Directions —
Your task is to reproduce, verbatim and without pictures, the lines from the opening of the listing through the line containing "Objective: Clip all".

Provided material —
● ● ● ●

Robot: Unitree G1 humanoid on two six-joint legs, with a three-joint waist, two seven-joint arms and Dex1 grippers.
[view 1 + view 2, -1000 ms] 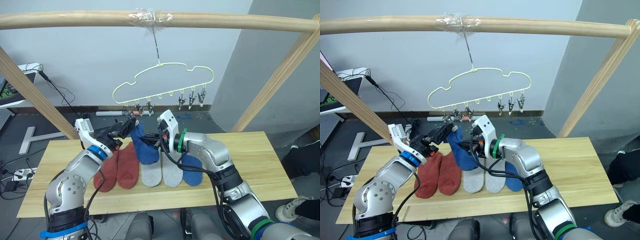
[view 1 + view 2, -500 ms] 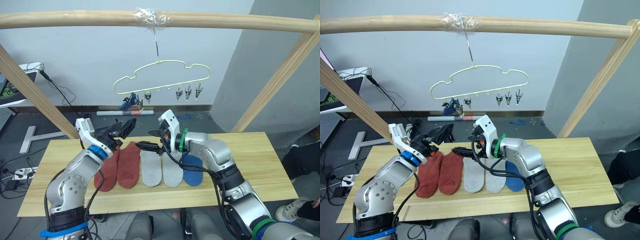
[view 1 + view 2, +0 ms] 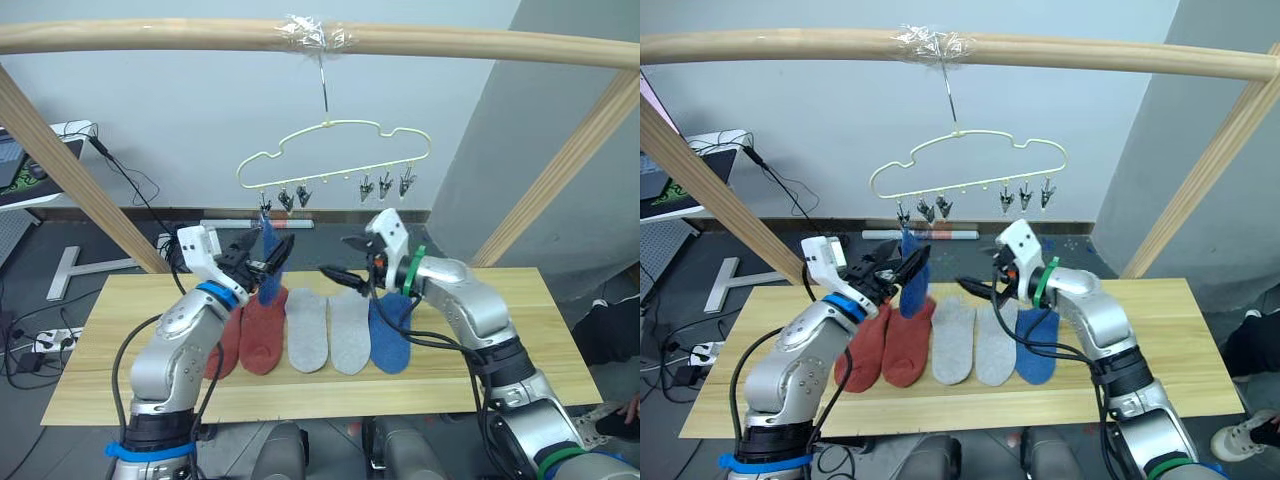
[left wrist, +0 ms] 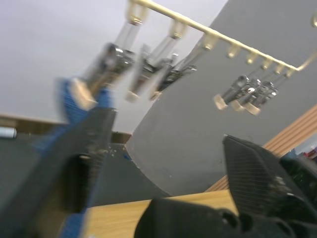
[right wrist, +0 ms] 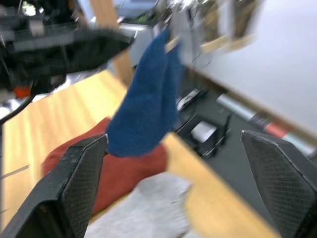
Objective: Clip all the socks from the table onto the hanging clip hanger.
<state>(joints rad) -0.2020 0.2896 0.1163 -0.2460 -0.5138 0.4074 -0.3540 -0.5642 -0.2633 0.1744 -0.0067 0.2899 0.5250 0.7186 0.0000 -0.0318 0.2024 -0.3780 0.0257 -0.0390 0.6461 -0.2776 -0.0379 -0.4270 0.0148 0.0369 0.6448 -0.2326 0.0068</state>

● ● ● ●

Exercise solution —
Robot: Unitree G1 humanoid on two six-joint legs, with a three-joint waist, two seven-joint arms and Dex1 grippers.
[view 1 + view 2, -1000 ms] 
[view 1 + view 2, -500 ms] 
[view 1 + view 2, +0 ms] 
[left wrist, +0 ms] 
[right wrist, +0 ms] 
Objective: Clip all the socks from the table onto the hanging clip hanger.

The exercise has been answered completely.